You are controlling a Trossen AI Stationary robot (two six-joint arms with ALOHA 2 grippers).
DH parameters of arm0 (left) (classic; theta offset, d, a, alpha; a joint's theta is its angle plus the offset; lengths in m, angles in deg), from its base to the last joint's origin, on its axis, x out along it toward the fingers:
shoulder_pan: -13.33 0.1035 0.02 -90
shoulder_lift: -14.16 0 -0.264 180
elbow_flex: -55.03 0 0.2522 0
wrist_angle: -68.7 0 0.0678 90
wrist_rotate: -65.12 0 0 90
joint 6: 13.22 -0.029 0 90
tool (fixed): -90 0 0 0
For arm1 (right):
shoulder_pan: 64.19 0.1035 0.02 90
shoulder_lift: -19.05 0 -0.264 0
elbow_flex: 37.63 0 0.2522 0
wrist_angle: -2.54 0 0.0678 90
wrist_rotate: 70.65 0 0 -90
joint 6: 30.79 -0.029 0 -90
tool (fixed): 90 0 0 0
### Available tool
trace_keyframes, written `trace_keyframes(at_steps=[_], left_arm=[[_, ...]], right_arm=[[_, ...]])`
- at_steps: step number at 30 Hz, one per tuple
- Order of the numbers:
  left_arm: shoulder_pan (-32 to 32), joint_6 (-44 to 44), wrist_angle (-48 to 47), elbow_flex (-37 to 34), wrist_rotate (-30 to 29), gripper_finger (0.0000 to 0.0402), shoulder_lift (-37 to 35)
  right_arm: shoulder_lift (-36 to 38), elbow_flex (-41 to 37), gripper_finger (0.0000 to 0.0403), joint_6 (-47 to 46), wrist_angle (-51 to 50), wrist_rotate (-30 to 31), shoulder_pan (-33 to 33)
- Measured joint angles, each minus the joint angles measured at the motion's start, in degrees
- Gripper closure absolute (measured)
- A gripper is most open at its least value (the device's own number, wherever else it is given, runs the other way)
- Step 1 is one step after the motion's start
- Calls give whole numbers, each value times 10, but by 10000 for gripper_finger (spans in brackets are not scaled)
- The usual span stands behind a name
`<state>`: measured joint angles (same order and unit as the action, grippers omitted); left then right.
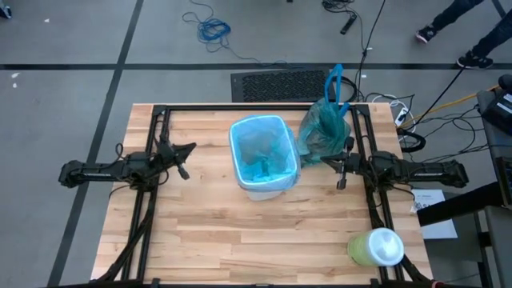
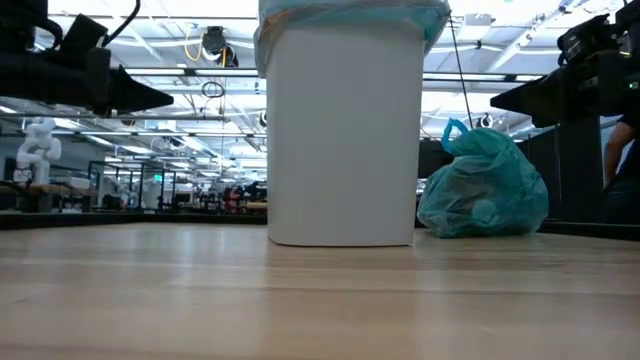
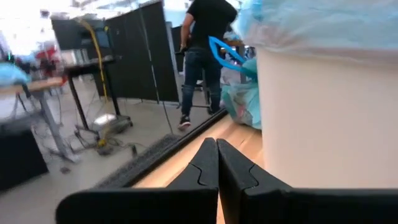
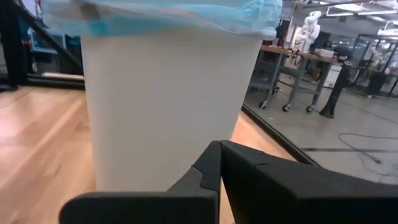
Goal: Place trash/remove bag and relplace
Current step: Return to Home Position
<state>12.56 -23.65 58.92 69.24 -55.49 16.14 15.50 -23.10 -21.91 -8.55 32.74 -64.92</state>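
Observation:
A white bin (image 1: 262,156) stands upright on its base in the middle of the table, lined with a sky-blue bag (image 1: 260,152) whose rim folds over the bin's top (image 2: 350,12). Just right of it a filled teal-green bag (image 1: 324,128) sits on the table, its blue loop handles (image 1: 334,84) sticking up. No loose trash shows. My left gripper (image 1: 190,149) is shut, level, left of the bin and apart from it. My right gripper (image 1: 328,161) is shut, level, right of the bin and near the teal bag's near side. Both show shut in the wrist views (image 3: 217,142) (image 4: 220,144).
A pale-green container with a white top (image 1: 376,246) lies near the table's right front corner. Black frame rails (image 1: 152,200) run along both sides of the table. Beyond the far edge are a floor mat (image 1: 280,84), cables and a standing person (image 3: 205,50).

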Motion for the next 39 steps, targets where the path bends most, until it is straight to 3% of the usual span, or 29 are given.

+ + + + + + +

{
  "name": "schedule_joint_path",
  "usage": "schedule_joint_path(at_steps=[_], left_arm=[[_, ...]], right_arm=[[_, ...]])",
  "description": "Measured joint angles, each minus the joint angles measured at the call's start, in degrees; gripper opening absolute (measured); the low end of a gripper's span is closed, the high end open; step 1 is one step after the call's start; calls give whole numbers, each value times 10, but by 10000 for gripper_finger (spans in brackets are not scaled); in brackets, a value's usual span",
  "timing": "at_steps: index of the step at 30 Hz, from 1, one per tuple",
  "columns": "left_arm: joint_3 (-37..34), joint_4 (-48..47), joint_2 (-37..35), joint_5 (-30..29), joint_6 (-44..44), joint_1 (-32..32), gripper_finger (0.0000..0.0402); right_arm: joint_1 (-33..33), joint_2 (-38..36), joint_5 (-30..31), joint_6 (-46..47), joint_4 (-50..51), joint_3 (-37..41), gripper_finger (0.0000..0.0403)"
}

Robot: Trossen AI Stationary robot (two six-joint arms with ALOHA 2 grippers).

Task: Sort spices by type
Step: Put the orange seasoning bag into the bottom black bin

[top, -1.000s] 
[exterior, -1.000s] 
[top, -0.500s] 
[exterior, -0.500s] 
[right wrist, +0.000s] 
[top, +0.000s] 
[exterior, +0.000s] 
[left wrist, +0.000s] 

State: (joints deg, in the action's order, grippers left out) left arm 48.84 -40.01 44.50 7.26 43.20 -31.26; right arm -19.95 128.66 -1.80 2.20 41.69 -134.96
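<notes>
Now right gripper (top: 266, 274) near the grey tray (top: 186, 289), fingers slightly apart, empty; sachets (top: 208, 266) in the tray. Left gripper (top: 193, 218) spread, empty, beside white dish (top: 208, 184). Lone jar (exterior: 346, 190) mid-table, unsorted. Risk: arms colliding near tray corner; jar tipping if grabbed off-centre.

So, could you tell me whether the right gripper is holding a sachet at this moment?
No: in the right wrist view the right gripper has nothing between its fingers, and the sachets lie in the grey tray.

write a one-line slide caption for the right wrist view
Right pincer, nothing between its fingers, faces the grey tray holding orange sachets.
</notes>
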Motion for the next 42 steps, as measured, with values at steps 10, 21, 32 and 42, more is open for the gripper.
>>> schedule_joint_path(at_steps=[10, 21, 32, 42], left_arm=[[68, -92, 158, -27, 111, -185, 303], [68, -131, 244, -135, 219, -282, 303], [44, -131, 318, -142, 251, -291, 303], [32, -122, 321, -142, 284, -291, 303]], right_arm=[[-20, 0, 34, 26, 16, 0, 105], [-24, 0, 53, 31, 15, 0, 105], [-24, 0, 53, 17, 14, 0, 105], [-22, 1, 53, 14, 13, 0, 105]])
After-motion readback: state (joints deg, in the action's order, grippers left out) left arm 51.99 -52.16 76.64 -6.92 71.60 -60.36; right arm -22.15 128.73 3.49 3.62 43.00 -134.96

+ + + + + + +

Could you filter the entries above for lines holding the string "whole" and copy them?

### ANSWER SPACE
- Calls give whole numbers, each value times 10, but by 10000 for gripper_finger (spans in brackets are not scaled)
  "description": "Measured joint angles, each minus the joint angles measured at the call's start, in degrees; gripper opening absolute (measured); the low end of a gripper's span is closed, the high end open; step 1 is one step after the call's start; calls give whole numbers, each value times 10, but by 10000 for gripper_finger (spans in brackets are not scaled); in brackets, a value's usual span",

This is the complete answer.